Sunday, 21 June 2026

Midsummer Orchid

 

My white orchid is in bloom again - last time was back in winter, around Christmas/New Year; so not very long ago at all. It normally lives in my bedroom window, but I just moved it into the kitchen instead. The weather forecasts for the week ahead are now predicting hot temperatures - which may make me want to keep both blinds and "blackout" curtains in the bedroom closed more than just overnight... 

The Midsummer weekend so far has been a bit "mixed" weather-wise. A massive front of thunder and lightning passed in direction NE over Sweden on Midsummer Day. Just around here we escaped most of the drama, though. It also hasn't been really "hot" yet. But it has still been feeling "clammy", and  I've been having headaches + feeling tired - which I blame on a combination of weather, wind and high grass pollen count (to which I'm allergic). So I haven't been "doing" much. I've been out for short walks but not for very long at a time. 

For me personally, because of the allergy (since my teens), Midsummer was never really my favourite holiday. Wise from past experiences, nowadays I try to avoid making any big plans for it... 

Just staying home, in town, can actually have its own kind of quiet charm - as a lot of other other people prefer to escape to the countryside or the seaside! 


Friday, 19 June 2026

Midsummer

 

In Sweden, we celebrate Midsummer Eve this Friday. Once upon a time it used to always be on 23rd June, whatever day of the week that happened to be. But in 1953 it was decided to always celebrate Midsummer Eve on a Friday; and Midsummer Day on the Saturday. So that's the way it's been my whole life. (Midsummer Eve is not a public holiday, but Midsummer Day is. So Midsummer Eve is treated much like a Saturday as to what's open or closed etc.)

This is a scheduled post; but this year I'm not very likely to attend any big Midsummer celebration.
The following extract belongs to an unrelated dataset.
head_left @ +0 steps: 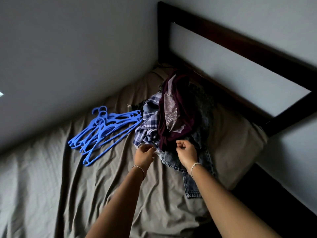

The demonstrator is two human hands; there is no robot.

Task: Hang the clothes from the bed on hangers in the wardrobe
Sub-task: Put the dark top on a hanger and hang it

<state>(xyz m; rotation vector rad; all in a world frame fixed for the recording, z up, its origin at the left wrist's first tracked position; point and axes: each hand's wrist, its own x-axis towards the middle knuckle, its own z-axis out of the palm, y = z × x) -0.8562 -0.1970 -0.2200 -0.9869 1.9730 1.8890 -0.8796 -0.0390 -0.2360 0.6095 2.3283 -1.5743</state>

The museum park that I have sometimes visited to listen to some traditional music and watch folk dance performances on this day is too far away for me to walk to now - plus it's always very crowded at Midsummer, so one can't count on finding anywhere to sit down either.

 CIMG0275-001 

I think my best photos from such a Midsummer celebration are those I took back in 2014. One of them copied above, and if you want to see some more, you can revisit my post from 2014 here.

But this year I'll most likely just be going for one of my usual shorter walks closer to home, and then celebrate quietly at home... 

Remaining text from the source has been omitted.